In a series of short essays, Marion Nestle discusses her current thinking on food-system issues in her new book, Let’s Ask Marion.

The Counter asks Marion Nestle, every journalist’s go-to nutrition expert, how to infuse our consumption with some critical thinking.,Bill Hayes

When I spoke to Marion Nestle two days into September, it felt like I was calling from another life, far removed from the one I’d been living when I last saw her.

But in fact, it was only mid-February when we had crossed paths, at New York University, where Nestle is the Paulette Goddard professor of nutrition, food studies, and public health, emerita. She chaired NYU’s Nutrition and Food Studies department from 1988 to 2003, then kept teaching until her retirement in September of 2017.

Nestle had popped into a journalism workshop given by me and our West Coast editor, Karen Stabiner, for students of NYU’s graduate food studies program. Before the pandemic, the Counter’s editors regularly ran these workshops, like a traveling roadshow of sorts, for aspiring food journalists, farmers-who-write, writers-who-farm, and others interested learning how to tell stories for the rapidly evolving industry loosely termed “food media.”

As journalists covering food’s intersection with politics, business, and culture, our job is to help readers understand what’s happening behind the topical headlines in general news and lifestyle publications—that is, how money and power structures influence what’s available in your grocery store, what it costs, and how good it might be for you and your environment. Regrettably, that job is complicated these days by having to explain too often what is and isn’t journalism, and, well … how money and power structures influence what makes news.

In her new book, Let’s Ask Marion, a series of short essays that explore her current thinking on food-system issues (published September 1 by the University of California Press), Nestle defines the term “ultra-processed,” which she says “refers specifically to products that are industrially produced, bear no resemblance to the foods from which they were extracted, and contain additives never found in home kitchens.”

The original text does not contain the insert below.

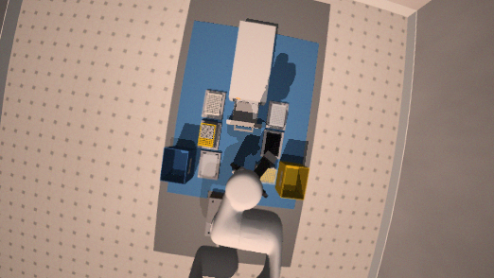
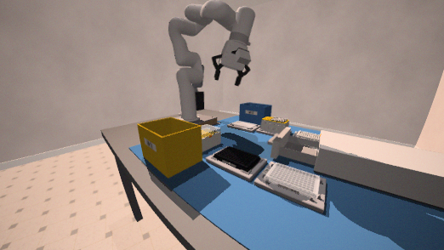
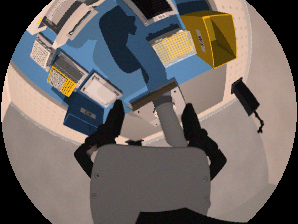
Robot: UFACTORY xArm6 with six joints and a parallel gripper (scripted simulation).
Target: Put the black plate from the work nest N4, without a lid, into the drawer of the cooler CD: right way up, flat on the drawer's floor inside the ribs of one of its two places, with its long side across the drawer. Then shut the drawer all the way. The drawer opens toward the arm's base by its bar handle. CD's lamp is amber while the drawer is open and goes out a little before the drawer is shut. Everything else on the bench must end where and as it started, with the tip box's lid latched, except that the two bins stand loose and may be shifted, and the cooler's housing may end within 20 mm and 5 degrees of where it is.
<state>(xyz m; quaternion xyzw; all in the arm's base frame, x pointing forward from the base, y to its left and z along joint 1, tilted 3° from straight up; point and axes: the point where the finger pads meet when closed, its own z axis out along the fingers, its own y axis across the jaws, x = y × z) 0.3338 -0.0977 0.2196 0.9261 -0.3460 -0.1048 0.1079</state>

It seems to me that information itself is proffered in those same three varieties: unprocessed, processed, and ultra-processed. The influences that determine whether a food story becomes a quick-click listicle or an investigative deep dive aren’t so different from those that have positioned Doritos at eye level on grocery store shelves. If the vast industry known as “the media” fulfills the wishes of its financial shareholders first, readers won’t notice whether they’re being sold a flimsy product or being handed actual facts, responsibly reported by a human being. As Nestle has pointed out ad infinitum in her books, the same is true of food companies.

We should be comparing the effects of digital media’s junk food for the mind on our ability to make well-reasoned decisions with the effects of junk food on our bodies.

It occurred to me somewhere halfway through Let’s Ask Marion, the latest of 11 books Nestle has written (she has edited three), that, having pinpointed how much agriculture, Wall Street, and food regulation have changed since her first book was published in 1985, she’d also have much to say about how information has changed in that time.

And what I really wanted to ask her was, how can we get smarter about it? And what do we after that?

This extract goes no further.